Based on Burtts classification and relevant references, the geographical distribution of the subfamily Cyrtandroideae Endl. emend. Burtt is outlined, distribution maps of 79 genera are provided, and some evolutionary trends of the taxa are inferred. The main points may be summarized as follows:1. The centre of distribution The Cyrtandroideae consists of four tribes, 79 genera and about 1770 species, widely distributed in tropical and subtropical regions of the Old World, ranging from Guinea eastwards to Nukuhiva Islands and from Western Bulgaria southwards to Southern Natal, with only one species disjunctly occurring in tropical America. According to Takhtajans (1978) regionalization of the world flora, and referring to Goods (1974) and Wus (1979) scheme, the distribution patterns of Cyrtandroideae may be generalized as: (1) Pantropics, with 3 genera; (2) Palaeotropics, with 47 genera; and (3) North Temperate, with 27 genera. Tropical Asia (Indo Malaysia) is the centre of variation and diversity of the Cyrtandroideae, where the most primitive taxa, with the chromosome number of n=8 or n=9, and all of the four tribes exist, and where more genera(50) and species (1200 odd) are found than elsewhere. Among the four tribes of the Cyrtandroideae, only two tribes are distributed west of India. Three European genera with six species, confined to the Mediterranean, belong to one tribe, Didymocarpeae. Of 10 African and Madagascar genera, 9(7 endemic) belong to Trib. Didymocarpeae, 1 to Trib. Klugieae, and a11 of 168 African and Mada gascar species are not outside both of these regions.

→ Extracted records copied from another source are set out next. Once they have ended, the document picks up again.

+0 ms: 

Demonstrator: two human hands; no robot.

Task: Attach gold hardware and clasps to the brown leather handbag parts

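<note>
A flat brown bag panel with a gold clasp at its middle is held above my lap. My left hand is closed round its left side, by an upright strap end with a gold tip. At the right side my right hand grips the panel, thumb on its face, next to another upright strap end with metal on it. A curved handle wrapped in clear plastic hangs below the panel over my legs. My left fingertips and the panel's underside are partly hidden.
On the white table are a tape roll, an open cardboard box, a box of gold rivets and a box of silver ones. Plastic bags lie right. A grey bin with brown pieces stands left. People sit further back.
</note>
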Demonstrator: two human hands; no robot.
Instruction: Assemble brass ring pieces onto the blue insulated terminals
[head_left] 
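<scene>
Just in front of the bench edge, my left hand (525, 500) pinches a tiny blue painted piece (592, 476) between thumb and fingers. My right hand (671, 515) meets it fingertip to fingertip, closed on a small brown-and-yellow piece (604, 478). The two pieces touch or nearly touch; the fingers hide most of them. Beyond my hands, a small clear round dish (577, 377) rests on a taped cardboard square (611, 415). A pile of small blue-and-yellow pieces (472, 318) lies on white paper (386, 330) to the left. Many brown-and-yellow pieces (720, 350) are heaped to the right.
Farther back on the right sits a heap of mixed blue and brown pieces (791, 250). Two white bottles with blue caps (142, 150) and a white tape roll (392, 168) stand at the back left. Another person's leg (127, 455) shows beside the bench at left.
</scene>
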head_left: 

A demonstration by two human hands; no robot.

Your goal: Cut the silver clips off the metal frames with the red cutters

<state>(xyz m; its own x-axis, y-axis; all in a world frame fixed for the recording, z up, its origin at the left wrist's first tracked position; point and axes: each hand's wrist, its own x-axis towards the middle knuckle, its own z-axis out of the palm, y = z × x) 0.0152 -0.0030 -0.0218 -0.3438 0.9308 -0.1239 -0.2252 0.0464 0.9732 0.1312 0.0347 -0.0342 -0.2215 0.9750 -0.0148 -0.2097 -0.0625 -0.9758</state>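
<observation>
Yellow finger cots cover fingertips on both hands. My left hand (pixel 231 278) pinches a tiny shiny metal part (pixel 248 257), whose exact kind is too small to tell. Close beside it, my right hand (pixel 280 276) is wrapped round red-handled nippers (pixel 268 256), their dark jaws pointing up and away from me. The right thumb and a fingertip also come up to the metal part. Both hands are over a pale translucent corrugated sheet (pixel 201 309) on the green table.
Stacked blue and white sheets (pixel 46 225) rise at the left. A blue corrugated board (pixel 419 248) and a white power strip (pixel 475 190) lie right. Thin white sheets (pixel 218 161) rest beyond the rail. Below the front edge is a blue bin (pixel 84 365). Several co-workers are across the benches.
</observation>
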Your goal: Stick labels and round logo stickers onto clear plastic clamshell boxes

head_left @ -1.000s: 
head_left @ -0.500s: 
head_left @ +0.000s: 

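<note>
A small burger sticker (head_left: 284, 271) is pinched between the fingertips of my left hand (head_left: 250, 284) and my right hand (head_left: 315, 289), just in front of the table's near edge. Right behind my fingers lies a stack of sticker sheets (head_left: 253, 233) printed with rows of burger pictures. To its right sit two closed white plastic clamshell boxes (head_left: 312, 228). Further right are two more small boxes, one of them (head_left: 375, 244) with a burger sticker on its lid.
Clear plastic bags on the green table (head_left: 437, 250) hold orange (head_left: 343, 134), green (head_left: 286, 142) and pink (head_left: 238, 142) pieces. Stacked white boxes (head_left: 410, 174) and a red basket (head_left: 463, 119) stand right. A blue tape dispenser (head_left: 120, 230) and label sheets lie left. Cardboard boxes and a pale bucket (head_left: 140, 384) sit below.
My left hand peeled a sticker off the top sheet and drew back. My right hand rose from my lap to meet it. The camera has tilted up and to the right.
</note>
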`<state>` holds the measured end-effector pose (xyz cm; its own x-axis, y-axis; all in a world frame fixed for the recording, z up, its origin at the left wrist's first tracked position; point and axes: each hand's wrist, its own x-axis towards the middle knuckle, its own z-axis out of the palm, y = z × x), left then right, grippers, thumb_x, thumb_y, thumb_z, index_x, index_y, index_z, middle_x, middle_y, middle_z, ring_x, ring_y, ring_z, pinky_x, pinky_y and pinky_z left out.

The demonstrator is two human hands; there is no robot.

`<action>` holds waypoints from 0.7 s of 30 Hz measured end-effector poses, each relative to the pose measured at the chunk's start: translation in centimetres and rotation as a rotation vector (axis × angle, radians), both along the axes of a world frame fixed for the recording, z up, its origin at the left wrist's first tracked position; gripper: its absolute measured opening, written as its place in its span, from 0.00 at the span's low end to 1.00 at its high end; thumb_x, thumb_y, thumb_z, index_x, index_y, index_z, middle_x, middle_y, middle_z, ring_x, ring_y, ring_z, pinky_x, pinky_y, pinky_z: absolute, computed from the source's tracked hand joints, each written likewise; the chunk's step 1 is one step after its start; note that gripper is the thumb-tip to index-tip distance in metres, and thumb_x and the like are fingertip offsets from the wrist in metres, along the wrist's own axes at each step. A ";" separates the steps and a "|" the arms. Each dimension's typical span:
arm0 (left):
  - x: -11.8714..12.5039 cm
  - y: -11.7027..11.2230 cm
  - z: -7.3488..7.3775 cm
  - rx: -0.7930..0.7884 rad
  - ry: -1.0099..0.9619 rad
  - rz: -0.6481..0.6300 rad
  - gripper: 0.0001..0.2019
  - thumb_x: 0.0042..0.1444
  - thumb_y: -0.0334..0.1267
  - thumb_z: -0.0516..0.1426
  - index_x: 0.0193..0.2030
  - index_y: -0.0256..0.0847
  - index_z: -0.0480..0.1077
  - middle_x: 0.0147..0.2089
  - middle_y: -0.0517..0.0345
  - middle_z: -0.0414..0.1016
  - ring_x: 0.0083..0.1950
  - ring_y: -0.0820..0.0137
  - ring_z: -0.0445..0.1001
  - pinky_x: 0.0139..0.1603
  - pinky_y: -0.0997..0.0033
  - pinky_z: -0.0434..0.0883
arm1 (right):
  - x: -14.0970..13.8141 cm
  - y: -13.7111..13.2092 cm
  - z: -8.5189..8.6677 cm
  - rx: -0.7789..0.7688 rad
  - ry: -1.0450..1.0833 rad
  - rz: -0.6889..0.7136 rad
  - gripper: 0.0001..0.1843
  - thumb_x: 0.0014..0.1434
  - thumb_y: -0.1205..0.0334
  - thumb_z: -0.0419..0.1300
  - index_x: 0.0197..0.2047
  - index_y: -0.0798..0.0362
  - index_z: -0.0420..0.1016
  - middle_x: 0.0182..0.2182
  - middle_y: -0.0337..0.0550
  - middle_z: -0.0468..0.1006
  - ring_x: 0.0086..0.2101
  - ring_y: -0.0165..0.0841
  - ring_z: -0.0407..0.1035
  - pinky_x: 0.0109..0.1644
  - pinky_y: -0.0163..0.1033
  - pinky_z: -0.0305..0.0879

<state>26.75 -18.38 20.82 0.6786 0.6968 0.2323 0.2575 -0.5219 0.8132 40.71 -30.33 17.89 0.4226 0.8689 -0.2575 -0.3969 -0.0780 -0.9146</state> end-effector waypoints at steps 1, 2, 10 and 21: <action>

2. Disjunct distribution and dispersal In Trib. Klugieae, two species of Epithema are found disjunctly in west Africa, and one species of Rhynchoglossum, R. azureum, is disjunct in tropical America, from southern Mexico to northern Peru. Their closely allied species and neighbouring genera are in tropical Asia. Rhynchoglossun azureum has a close relationship with R. notonianum, which is located in India and Sri Lanka, so it is hypothesized that Rhyncho glossum existed in north Africa, where there were tropical rain forests similar to those in Malaysia during the Tertiary. The author noticed that seeds of R. obliquum from tropical areas of southern Yunnan can still germinate after seven months at normal temperature. Most seeds of this genus are not only long lived but very tiny (0.3~0.4 mm long), and can be dispersed by wind or birds (epizoochore through the agency of mucus). One or two species of Rhipsalis in Cactaceae was carried by birds from south America to Madagascar, the Mascarene Islands and Sri Lanka at an early period. This example indicates the possibility of this means of distribution. More than 200 species from the volcanic islands of the Polynesian region, including the Hawaiian Islands,all belonging to Cyrtandra, were obviously spread by birds from tropical Asia during an earllier period. The distribution of two species of Boea and one species of Cyrtandra in northeast Queensland shows that some early taxa of the genera entered Yorke Peninsua from New Guinea when the sea level was lower during the Quaternary glaciations The modern vicarious distribution patterns of the two subfamilies indicate that the main taxa of the family were produced during the course of the continental drift and the climatic and environmental changes. According to the principle of common origin, the ancestor of Gesneriaceae appeared most probably not later than the late Cretaceous, and might be traced back to the Mid Cretaceous.
3. Some problems about evolutionary tendencies In general, the actinomorphic corolla precedes the bilabiate one, and the flower with stamens all fertile precedes those with 1 or 3 staminodes (Ivanina, 1965; Wang, 1989、 1992). In some diandrous genera of Cyrtandroideae, 4 or 5 fertile stamens may occur exceptionally, and are associated with a more or less regular corolla. The exceptional appearances may possibly be atavistic, not representing the main evolutionary tendencies. In the genus Aeschynanthus, pollen grains of Sect. Haplotrichum and Sect. Diplotrichum, whose corollas usually have indistinct bilabiate limbs, are comparatively small, but large in sections Microtrichium, Xanthanthos and Aeschynanthus, whose corollas have distinct bilabiate limbs.
4. The relationships of the four tribes he tribes Cyrtandreae, Trichosporeae and Didymocarpeae are closely related (Kvist and Pedersen, 1986). Some terrestrial plants of Trib. Trichosporeae (e.g.Anna and Lysionotus Sect. Didymocarpoides), in which the seeds have subulate appendages at their ends, may represent the intermediate links between tribes Didymocarpeae and Trichosporea.Boeica and Hexatheca form natural links between the tribes Cyrtandreae and Didymocarpeae. The tribes Didymocarpeae and Klugieae probably originated from a common ancestor at an early stage in the evolution of the family.